I think it would still be useful to a lot of people, personally I would love
to have it.

Increasing TValues to 128 bits would be very undesirable, but since luajit
already supports 64 bit ints through the ffi library I don't see why they
couldn't be stored as boxed udatas/cdatas in the same way.

------
pierrec
This is a good initiative because LuaJIT development has been mostly halted
since May 2014, when the following note was added to the LuaJIT Open
Sponsorships page:

 _" The main LuaJIT author (Mike Pall) is working on unrelated projects and
cannot accept new sponsorships at this time..."_ [1]

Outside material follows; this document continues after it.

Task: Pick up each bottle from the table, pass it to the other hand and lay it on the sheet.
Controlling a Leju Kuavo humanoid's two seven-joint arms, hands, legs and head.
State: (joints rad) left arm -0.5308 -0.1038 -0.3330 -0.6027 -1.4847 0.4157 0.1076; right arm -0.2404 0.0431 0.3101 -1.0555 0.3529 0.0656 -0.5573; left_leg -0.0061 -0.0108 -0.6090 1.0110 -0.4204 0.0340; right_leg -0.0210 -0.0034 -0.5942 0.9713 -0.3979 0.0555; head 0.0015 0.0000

Since then, Mike has only made bugfix commits to the project.

I really hope that the features mentioned on that Open Sponsorships page start
happening after these news, and CloudFlare seems like a good candidate to me:
even without knowing how much resources they're ready to offer, I'm willing to
bet it will be an improvement over the current situation.

Everyone was surprised when LuaJIT seized the position of "fastest scripting
language in the west", and it would be awesome if they could manage to keep
that status - or has it been taken over by Javascript already? JS
implementations have been improving dramatically thanks to the competition
between browsers, and V8/SpiderMonkey are implementing features from LuaJIT's
TODO list right now (I'm thinking about vectorized SIMD instructions). A lot
of people use benchmarks as a major factor for choosing a scripting language,
and I'd rather see more projects using Lua/LuaJIT rather than JS as a
scripting language. It will be interesting to see how this turns out. Go
LuaJIT!

[1]: [http://wiki.luajit.org/Open-Sponsorships](http://wiki.luajit.org/Open-
Sponsorships)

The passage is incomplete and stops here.